The USV Story: Domino Effect
Back to back like Tim Duncan in '03. The finale.
Previously:
Early 2000’s NBA was the league’s most talented cohort.
Top to bottom, there were killers everywhere.
Allen Iverson led the league in scoring during the 2001-2002 season with 31 points per game, then came Shaquille O’Neal at 27, Paul Pierce at 26, Tracy McGrady at 26, Tim Duncan at 26, and Kobe Bryant at 25.
Vince Carter, Dirk Nowitzki, Chris Webber, Karl Malone, Ray Allen, Gary Payton, Kevin Garnett, Michael Jordan, Steve Francis, Peja Stojakovic, Rip Hamilton, and Jerry Stackhouse are just some of the guys who averaged at least 21 points per game.
Playoffs were a bloodbath.


The West was anchored by Kobe and Shaq on the Lakers, Peja Stojakovic and Chris Webber on the Kings, Tim Duncan and Tony Parker on the Spurs.
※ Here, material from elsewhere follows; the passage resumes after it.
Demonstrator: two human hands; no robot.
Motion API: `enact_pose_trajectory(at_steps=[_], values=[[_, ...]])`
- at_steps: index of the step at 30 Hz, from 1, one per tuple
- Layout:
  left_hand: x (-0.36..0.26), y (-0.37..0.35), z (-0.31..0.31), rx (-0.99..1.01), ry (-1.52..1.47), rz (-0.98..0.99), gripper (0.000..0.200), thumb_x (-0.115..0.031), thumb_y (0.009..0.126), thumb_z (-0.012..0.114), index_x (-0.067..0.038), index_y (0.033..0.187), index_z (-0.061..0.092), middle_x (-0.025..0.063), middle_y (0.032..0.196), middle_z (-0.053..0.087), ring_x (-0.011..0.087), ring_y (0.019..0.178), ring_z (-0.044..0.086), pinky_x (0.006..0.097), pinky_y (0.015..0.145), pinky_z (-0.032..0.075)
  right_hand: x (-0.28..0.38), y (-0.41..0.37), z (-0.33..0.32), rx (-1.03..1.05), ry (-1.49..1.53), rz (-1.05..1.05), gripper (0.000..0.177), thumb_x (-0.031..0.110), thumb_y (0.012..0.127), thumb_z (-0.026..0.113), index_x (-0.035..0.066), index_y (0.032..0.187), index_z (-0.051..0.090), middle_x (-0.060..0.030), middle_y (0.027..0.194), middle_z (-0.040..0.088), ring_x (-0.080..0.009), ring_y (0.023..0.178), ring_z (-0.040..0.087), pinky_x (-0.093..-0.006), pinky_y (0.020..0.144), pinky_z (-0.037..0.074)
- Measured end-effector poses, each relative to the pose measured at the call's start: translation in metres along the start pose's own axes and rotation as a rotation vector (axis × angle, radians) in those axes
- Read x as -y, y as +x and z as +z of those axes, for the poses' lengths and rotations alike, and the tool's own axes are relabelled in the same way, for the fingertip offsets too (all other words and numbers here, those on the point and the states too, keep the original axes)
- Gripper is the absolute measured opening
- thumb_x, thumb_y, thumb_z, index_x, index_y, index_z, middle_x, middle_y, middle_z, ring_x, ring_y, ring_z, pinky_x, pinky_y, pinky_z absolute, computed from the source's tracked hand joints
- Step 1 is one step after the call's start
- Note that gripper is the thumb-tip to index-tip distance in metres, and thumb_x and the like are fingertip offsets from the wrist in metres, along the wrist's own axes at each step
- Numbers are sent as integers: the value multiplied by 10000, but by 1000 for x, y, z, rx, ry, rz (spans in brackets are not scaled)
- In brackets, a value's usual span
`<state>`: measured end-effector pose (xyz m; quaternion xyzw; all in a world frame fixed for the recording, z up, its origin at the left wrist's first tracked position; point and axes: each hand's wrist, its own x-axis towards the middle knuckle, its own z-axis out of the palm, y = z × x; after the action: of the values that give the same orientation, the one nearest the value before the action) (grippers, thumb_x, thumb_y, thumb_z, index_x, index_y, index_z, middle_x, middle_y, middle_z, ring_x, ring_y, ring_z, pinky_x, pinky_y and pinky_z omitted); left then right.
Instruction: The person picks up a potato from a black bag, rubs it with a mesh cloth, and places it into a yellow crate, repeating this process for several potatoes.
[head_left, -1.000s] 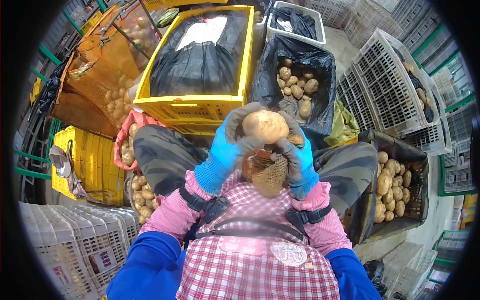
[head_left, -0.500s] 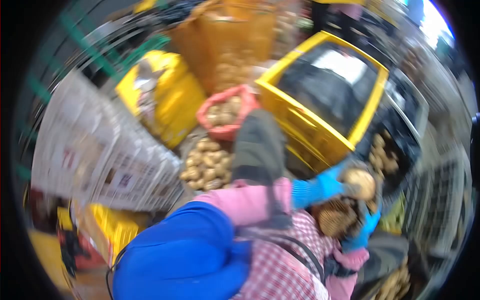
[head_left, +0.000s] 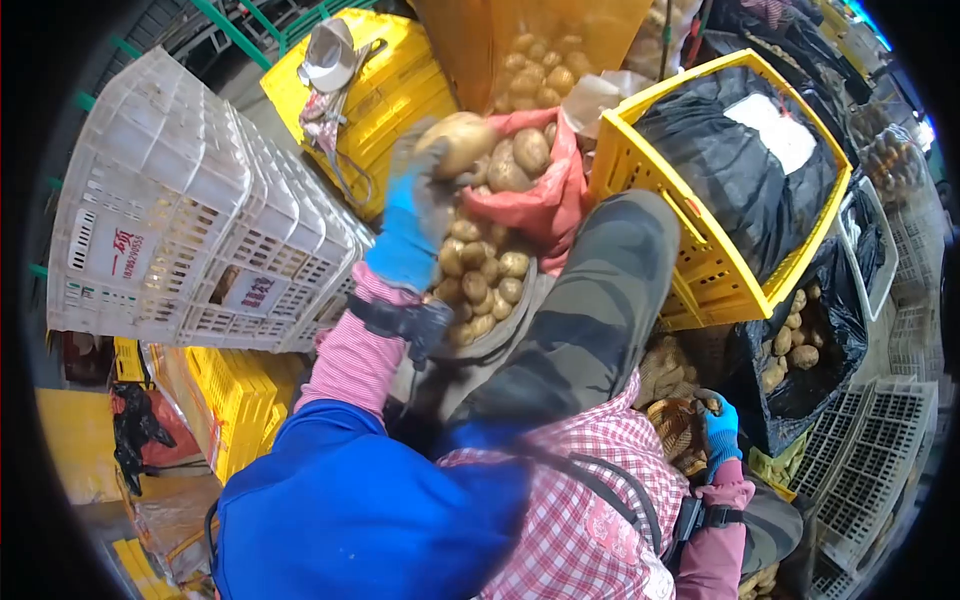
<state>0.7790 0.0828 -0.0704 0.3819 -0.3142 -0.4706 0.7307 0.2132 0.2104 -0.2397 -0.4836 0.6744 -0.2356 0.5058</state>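
Observation:
My left hand (head_left: 412, 205), in a blue and grey work glove, is closed round a large potato (head_left: 458, 143), slightly smeared by motion. It is held at the left side of a red sack (head_left: 560, 190) filled with potatoes (head_left: 531, 152). Smaller potatoes (head_left: 482, 283) fill a round container just below. Low on the right, my right hand (head_left: 720, 428) wears the same kind of glove. Its fingers curl at the edge of a brown woven basket (head_left: 678, 432) by my lap; the grip is partly hidden.
White crates (head_left: 200, 200) are stacked at left. A yellow crate (head_left: 690, 235) with black plastic stands right of my knee. Beyond it, a black bag (head_left: 830, 330) contains potatoes. A cap (head_left: 328, 55) rests on yellow crates (head_left: 400, 80). Grey crates (head_left: 865, 450) lie at far right.
My left hand has swung from the right side over to the red sack, carrying the large potato. My right hand has stayed low at the right, beside the woven basket. The view has shifted.

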Motion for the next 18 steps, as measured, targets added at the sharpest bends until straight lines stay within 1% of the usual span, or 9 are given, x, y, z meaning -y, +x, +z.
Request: enact_pose_trajectory(at_steps=[2,3,6,8,11,13,15,17,18], values=[[7,-8,-37,-189,46,0,490,-121,951,608,-50,1388,398,201,1232,595,317,1050,655,395,759,619,-29,11,-5,42,-153,-20,217,8,907,662,6,1120,702,-49,1029,731,-139,944,649,-282,881,507],[17,-12,-60,-219,70,-80,481,-128,954,603,-55,1390,413,184,1249,595,300,1028,659,376,738,610,-38,15,-10,71,-285,14,239,-14,891,635,30,1113,712,-87,1040,742,-134,971,659,-282,906,501],[44,-38,-104,-297,93,-289,459,-133,955,598,-65,1386,454,139,1284,596,253,986,666,323,674,587,-67,24,-21,153,-521,-79,278,-16,873,606,68,1110,725,-121,980,747,-146,928,685,-286,869,513],[61,-53,-135,-305,119,-469,459,-119,947,604,-72,1382,463,127,1278,596,254,1003,660,326,682,588,-79,29,-20,147,-587,12,291,-6,867,594,83,1108,731,-138,945,746,-169,898,702,-299,840,524],[74,-89,-152,-426,341,-499,458,-105,935,614,-68,1369,473,124,1249,603,249,1013,657,326,687,587,-111,40,-26,171,-576,76,297,11,867,589,102,1107,739,-142,905,749,-189,861,718,-317,808,535],[77,-117,-168,-389,322,-531,469,-91,922,629,-66,1364,475,125,1239,602,245,1027,651,322,688,583,-164,56,-37,170,-553,91,301,18,880,580,97,1123,739,-138,953,757,-177,898,715,-314,837,534],[87,-144,-200,-372,360,-605,495,-79,890,676,-71,1349,491,112,1175,636,222,976,668,301,676,576,-152,50,-29,173,-477,73,300,18,890,575,86,1135,735,-134,999,757,-173,941,709,-306,866,526],[91,-165,-223,-321,487,-650,552,-68,859,708,-76,1363,484,124,1152,645,223,871,689,289,559,564,-114,46,-19,197,-520,94,283,33,916,593,72,1164,723,-121,1074,754,-176,1013,696,-294,912,511],[94,-176,-233,-293,550,-671,581,-62,843,724,-78,1370,480,131,1141,650,224,819,699,282,501,558,-102,45,-13,206,-504,113,292,13,928,550,51,1165,718,-112,1089,747,-177,1033,682,-297,933,503]])
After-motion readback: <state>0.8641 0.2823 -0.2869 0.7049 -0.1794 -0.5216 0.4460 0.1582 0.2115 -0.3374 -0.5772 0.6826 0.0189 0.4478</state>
The Mavericks had Steve Nash and Dirk Nowitzki, the Timberwolves had Kevin Garnett. In the East the Pistons had Jerry Stackhouse and Ben Wallace, the Celtics had Paul Pierce and Antoine Walker, and the New Jersey Nets had Jason Kidd, runner up for the MVP award in 2002.
The Sacramento Kings and Los Angeles Lakers 2002 Western Conference Finals matchup was one of the most controversial series in all of NBA history. This series was singlehandedly responsible for people waking up to the possibility of “rigged sports leagues”. The Los Angeles Lakers were coming off a back-to-back championship run and were, by no close margin, the biggest draw in the league. It did not take a McKinsey consultant to conclude that having Kobe and Shaq compete for a three peat would mean higher ratings and more money for everyone involved. The Sacramento Kings, on the other hand, were a new style of basketball. Mike Bibby, Chris Webber, Peja Stojakovic, and Vlade Divac played more like elite European teams than traditional NBA squads. They moved the rock and it didn’t matter if Webber had 20, if Peja had 20, or if someone else got hot. After 5 games of play, the Kings were up 3-2, with a chance to send the Lakers home in Game 6.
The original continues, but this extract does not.